Was man aus dem "Dating"-Leben vielleicht kennt, wurde bei Atman mutmaßlich zur Masche: Mit Wärme und Aufmerksamkeit wurde eine Art Recruiting-System erschaffen. Eine der zentralen Stimmen im Buch - Lilly* - wurde nach den Aufnahmen nach Paris eingeladen. Dort sollte auf die ein "exklusiver Tantra-Workshop" auf sie warten.
Lilly schildert das so: Am Weg seien ihr das Handy sowie die Geldbörse weggenommen wurden. Vor Ort erwarteten sie statt Meditation stundenlange sexualisierte Rituale. Wer sich weigerte, wurde bedroht. Wer blieb, war bereit für die "Erleuchtung". Lilly teilt das Schicksal mit zahlreichen anderen Opfern.
Die Recherche begann mit einer einzigen Betroffenen, sie kontaktierte die beiden deutschen Journalistinnen. Die junge Frau erzählte voller Scham ihre ganzen Erlebnisse mit der Yogasekte. Was zu Beginn als erfüllender, heilender Workshop geplant war, soll bei einem Guru geendet haben - eingesperrt wochenlang in einer Art Jugendherberge in Paris.
Über Jahre lang sammelten Hawranek und Paysen-Petersen Beweise, interviewten 45 Aussteiger und Aussteigerinnen, sichteten Unterlagen und Fotos - das Ergebnis: "Toxic Tantra". Das Buch behandelt neben den persönlichen Geschichten auch die Thematik der psychologischen Kontrolle.

Die Frage, die sich viele stellen: Wie kann man so etwas überhaupt zulassen?
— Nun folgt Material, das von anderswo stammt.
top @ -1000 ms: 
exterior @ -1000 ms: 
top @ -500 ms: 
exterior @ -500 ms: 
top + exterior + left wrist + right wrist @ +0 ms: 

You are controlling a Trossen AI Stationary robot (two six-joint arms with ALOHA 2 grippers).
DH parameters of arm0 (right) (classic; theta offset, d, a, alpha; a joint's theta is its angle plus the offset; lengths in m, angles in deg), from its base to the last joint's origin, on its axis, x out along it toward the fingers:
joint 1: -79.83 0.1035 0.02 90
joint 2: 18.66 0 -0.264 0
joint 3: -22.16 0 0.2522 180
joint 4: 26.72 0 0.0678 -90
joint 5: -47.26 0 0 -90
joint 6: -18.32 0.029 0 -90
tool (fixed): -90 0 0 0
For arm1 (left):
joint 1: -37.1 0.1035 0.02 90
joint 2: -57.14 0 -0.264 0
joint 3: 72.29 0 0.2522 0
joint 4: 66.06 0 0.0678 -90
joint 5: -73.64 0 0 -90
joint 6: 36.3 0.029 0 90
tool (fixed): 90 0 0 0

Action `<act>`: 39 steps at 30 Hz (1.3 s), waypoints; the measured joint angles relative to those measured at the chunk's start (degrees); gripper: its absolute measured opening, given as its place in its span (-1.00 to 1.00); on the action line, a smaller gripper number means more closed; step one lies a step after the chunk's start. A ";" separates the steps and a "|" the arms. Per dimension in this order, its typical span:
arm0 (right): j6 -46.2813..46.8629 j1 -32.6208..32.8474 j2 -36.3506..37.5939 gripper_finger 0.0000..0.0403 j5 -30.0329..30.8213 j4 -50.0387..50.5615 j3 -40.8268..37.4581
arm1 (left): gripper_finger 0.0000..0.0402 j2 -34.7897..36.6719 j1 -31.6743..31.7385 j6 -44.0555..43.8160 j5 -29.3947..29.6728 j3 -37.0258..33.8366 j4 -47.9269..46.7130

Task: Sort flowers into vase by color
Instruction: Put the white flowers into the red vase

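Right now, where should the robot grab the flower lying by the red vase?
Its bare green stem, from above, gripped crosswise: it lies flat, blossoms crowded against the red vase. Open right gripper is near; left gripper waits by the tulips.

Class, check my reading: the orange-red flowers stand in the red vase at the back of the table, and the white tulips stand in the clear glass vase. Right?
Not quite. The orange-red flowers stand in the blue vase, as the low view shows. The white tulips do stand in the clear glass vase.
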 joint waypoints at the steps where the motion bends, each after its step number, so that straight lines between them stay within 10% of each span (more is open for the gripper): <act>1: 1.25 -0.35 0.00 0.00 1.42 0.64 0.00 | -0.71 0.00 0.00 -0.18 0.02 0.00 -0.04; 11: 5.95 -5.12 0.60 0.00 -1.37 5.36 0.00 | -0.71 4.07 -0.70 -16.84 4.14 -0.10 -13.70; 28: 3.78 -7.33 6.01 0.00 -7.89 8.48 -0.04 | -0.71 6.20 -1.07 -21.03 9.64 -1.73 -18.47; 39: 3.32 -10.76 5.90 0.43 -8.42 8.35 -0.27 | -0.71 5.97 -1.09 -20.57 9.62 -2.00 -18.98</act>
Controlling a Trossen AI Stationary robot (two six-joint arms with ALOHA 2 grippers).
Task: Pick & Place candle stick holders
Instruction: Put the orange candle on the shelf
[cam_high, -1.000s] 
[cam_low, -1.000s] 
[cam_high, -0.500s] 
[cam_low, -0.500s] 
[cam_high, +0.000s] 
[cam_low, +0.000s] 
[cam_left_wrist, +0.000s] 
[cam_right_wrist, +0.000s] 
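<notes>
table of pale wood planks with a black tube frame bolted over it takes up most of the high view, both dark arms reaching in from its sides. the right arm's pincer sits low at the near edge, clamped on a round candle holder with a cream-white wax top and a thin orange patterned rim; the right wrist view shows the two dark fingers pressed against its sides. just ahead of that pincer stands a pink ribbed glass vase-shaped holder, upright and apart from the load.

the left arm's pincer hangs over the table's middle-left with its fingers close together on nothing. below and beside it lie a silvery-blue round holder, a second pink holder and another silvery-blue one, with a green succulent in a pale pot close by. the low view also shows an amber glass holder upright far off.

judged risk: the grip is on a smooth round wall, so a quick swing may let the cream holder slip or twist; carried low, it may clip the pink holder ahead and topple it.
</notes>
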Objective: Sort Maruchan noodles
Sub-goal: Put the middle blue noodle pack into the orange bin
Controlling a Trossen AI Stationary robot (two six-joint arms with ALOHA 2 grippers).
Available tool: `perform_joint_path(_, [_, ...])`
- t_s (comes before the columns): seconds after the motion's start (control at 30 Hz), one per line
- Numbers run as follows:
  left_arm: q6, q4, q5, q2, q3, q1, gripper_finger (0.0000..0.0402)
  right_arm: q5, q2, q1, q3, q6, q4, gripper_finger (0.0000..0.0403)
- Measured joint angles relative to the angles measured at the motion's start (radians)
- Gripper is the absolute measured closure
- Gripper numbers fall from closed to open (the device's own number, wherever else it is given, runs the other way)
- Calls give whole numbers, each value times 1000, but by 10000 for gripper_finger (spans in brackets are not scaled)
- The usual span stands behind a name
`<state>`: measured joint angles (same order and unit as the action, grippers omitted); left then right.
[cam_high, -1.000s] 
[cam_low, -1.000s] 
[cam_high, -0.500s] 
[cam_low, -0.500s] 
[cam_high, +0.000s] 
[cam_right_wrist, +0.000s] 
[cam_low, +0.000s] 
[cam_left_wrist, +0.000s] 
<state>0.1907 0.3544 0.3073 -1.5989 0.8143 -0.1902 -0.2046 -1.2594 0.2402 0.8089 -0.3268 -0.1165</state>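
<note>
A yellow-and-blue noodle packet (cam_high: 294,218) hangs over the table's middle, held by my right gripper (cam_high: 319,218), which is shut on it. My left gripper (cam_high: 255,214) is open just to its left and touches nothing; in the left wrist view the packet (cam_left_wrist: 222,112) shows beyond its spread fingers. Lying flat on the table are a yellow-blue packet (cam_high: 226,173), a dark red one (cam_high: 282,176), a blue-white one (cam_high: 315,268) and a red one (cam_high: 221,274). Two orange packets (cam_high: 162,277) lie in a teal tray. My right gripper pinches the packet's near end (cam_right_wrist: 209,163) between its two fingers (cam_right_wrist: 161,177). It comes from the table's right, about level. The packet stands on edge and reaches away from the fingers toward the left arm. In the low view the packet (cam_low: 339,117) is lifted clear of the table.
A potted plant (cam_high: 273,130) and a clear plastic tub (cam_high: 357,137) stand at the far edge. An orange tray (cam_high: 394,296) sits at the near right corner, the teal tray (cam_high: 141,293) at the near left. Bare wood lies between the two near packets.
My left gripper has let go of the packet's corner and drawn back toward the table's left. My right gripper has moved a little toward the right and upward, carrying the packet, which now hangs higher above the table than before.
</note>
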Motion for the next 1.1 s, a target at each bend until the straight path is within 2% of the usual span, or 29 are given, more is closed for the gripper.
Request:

Wie geraten gebildete, selbstbewusste Frauen in solche Strukturen und wie verfangen sie sich darin?
"Weil es am Anfang nie als Sekte beginnt. Mit Heilversprechen und einem Gefühl der Gemeinschaft passiert es schleichend", sagt Hawranek. Viele der Frauen suchen vor allem bei Einsamkeit, Arbeitsstress, Liebeskummer oder auch Burn-out nach Heilung. Die Sehnsucht wird so zur Mausefalle.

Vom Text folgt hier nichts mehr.